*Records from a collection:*
#####

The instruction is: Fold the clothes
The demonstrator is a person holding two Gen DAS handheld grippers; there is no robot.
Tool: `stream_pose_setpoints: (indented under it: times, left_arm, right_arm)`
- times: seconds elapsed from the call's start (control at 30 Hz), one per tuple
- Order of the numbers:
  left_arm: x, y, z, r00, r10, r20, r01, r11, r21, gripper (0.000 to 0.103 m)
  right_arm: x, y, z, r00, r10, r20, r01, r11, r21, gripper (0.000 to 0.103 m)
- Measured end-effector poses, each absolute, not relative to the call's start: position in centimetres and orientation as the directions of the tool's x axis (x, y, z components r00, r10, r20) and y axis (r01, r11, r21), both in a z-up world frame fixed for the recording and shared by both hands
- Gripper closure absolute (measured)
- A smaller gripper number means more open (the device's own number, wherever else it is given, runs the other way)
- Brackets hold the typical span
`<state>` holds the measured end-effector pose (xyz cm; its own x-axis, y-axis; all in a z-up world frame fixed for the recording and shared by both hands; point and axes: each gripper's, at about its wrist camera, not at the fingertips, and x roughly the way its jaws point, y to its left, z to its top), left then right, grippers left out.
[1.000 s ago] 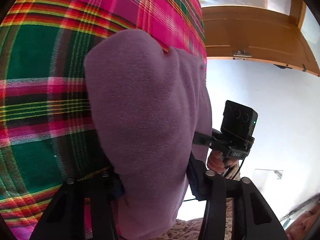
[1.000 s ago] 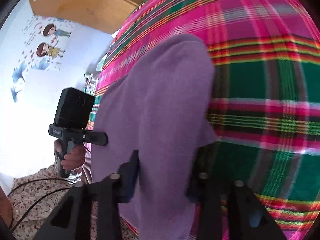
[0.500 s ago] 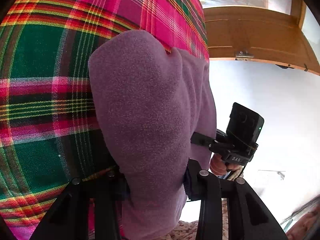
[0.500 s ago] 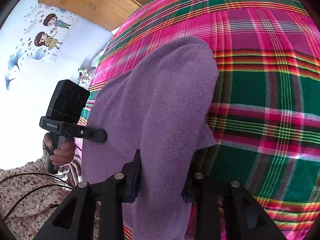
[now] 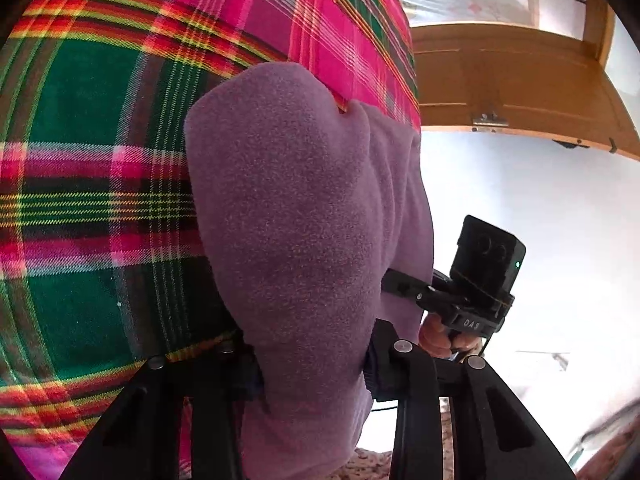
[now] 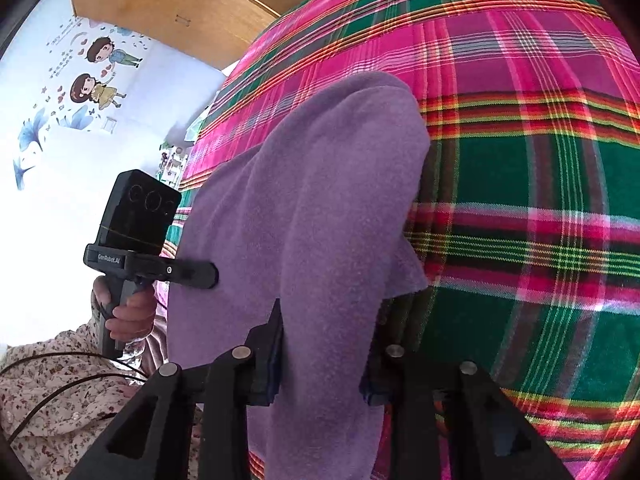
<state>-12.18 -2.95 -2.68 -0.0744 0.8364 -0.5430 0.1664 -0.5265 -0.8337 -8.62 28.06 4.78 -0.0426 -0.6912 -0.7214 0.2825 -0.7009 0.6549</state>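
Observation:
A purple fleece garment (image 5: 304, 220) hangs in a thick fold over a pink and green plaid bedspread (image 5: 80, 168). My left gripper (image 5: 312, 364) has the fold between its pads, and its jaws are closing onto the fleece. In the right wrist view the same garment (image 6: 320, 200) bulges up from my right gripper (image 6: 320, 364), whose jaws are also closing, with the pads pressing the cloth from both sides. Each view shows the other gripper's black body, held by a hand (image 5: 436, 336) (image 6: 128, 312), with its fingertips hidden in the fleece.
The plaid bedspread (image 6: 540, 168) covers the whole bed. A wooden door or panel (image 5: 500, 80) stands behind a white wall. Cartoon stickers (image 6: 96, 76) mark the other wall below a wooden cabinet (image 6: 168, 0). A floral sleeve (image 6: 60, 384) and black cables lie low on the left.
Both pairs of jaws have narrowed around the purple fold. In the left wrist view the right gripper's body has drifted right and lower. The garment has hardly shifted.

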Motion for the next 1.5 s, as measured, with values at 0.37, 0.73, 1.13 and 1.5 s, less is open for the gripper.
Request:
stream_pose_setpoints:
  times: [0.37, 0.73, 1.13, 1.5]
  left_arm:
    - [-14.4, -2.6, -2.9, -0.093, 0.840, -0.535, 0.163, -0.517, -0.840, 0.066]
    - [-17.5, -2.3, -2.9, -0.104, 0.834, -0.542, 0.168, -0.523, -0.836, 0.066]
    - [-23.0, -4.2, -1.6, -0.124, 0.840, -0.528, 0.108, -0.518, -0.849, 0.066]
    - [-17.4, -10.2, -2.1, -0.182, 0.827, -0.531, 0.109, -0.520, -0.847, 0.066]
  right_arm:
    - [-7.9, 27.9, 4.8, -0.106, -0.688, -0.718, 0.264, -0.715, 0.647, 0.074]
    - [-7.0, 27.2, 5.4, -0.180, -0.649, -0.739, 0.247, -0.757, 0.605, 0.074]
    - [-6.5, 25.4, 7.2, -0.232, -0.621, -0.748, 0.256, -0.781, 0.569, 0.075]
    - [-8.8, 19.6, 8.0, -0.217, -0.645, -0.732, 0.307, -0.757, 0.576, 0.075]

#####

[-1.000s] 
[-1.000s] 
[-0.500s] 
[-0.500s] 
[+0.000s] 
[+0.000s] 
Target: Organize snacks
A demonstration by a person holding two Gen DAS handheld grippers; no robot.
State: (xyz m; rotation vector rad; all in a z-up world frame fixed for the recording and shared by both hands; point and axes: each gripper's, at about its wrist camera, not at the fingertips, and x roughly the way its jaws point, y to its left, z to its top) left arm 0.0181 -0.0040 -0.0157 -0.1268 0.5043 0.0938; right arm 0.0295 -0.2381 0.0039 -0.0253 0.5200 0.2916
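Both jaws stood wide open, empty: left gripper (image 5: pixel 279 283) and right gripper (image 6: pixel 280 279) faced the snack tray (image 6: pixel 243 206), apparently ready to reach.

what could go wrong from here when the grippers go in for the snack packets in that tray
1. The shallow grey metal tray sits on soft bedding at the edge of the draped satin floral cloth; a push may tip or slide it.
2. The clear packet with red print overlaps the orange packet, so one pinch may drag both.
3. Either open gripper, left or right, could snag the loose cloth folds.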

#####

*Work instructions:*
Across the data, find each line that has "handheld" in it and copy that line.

*Exercise answer:*
The demonstrator is a person holding two Gen DAS handheld grippers; there is no robot.
A demonstration by a person holding two Gen DAS handheld grippers; no robot.

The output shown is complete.